TASK STATEMENT ->
Report the number of lines in the records below that contain the word "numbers", and nothing more.

ENTRIES SUPPLIED ->
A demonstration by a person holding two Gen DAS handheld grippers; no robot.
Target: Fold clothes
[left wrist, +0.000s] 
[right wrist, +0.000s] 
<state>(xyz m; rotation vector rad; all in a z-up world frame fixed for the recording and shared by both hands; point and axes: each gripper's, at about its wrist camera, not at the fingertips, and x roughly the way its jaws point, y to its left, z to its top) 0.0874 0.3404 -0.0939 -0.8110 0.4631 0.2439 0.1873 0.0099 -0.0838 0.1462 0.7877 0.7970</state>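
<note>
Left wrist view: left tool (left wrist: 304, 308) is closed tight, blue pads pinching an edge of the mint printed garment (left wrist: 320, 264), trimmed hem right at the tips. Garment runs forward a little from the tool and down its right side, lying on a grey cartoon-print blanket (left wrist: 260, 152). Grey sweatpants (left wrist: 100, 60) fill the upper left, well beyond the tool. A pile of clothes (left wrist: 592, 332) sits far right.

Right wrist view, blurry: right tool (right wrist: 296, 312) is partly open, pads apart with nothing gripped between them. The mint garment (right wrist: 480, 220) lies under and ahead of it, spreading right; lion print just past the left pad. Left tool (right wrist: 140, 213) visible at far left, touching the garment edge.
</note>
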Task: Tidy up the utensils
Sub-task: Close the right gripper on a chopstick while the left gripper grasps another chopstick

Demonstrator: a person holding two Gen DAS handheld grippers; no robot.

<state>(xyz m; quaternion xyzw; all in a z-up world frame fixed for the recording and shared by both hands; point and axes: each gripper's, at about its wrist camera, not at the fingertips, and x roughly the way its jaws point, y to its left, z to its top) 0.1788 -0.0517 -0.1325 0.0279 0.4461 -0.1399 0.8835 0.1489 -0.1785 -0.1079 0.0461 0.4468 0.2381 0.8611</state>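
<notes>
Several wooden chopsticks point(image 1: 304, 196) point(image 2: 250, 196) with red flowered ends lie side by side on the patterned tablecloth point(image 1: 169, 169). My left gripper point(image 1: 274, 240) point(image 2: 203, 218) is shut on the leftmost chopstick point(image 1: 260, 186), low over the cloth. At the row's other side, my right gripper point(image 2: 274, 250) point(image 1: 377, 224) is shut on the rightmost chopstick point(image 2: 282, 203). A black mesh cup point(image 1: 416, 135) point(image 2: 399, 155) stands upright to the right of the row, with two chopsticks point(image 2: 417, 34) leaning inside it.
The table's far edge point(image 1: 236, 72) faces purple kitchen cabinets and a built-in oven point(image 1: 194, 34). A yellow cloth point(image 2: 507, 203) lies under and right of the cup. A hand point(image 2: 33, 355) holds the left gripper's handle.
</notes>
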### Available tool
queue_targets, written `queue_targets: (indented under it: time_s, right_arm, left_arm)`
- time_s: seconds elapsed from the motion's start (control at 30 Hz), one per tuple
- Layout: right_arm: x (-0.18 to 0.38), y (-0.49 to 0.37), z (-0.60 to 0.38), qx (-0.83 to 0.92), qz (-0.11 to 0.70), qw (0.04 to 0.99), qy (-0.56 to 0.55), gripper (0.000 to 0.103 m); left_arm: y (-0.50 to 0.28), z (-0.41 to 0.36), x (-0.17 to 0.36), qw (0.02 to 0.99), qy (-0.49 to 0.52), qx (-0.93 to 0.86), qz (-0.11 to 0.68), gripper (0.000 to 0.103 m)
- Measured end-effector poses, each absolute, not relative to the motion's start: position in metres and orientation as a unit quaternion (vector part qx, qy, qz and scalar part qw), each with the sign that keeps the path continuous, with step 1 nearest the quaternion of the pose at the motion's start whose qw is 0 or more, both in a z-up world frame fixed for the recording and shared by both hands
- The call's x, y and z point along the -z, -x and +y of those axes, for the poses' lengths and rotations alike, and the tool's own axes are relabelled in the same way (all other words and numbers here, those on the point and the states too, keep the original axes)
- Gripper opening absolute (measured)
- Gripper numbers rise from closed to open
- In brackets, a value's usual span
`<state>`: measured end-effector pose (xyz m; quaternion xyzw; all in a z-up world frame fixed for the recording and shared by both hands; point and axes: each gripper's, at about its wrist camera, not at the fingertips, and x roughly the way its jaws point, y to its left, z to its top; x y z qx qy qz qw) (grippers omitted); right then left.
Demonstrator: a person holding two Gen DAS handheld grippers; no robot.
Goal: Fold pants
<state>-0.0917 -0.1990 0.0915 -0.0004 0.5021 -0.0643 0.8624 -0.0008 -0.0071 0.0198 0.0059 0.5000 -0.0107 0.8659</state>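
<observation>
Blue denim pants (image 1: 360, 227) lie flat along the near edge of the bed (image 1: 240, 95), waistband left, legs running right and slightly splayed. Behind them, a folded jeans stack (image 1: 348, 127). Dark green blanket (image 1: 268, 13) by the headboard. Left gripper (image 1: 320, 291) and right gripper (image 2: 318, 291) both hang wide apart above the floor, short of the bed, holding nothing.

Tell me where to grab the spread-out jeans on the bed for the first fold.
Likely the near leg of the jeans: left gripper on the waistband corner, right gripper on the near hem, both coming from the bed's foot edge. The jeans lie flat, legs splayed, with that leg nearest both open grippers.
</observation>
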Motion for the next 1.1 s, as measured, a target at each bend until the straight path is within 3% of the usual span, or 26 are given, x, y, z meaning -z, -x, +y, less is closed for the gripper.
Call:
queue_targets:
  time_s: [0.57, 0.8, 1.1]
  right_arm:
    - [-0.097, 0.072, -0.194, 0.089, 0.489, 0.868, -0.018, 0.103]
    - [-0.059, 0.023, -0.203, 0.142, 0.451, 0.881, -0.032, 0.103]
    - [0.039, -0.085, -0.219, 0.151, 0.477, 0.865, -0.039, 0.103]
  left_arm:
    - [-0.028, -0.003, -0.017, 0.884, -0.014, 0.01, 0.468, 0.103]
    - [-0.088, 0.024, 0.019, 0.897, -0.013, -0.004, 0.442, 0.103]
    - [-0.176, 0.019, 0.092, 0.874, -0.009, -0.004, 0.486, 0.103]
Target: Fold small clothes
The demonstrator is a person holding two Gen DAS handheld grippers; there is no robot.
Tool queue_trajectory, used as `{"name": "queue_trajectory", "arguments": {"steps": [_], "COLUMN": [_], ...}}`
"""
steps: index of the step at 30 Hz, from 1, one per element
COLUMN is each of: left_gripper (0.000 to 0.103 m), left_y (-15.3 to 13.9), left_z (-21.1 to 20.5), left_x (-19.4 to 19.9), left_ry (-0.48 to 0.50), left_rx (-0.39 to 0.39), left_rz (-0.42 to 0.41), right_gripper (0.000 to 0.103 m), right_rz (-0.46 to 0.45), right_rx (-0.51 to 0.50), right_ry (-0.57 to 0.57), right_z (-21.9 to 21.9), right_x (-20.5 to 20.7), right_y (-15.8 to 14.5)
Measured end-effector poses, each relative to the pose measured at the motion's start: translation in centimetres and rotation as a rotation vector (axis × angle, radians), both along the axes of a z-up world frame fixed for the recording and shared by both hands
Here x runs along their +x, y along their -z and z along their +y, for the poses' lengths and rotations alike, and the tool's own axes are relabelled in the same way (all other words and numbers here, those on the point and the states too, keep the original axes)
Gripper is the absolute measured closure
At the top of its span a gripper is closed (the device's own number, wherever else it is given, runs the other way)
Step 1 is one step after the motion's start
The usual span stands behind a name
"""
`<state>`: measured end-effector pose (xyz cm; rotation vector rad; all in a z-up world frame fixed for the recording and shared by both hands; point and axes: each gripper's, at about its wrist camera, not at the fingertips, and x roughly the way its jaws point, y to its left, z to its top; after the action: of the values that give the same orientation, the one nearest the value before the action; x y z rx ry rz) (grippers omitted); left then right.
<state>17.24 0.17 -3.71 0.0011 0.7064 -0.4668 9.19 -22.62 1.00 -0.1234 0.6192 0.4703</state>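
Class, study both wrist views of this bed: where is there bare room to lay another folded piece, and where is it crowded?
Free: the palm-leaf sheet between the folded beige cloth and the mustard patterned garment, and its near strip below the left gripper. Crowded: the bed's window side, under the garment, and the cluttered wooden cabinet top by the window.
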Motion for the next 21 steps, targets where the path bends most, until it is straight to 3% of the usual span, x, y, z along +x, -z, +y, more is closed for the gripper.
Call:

ANSWER TO THIS PROBLEM ->
3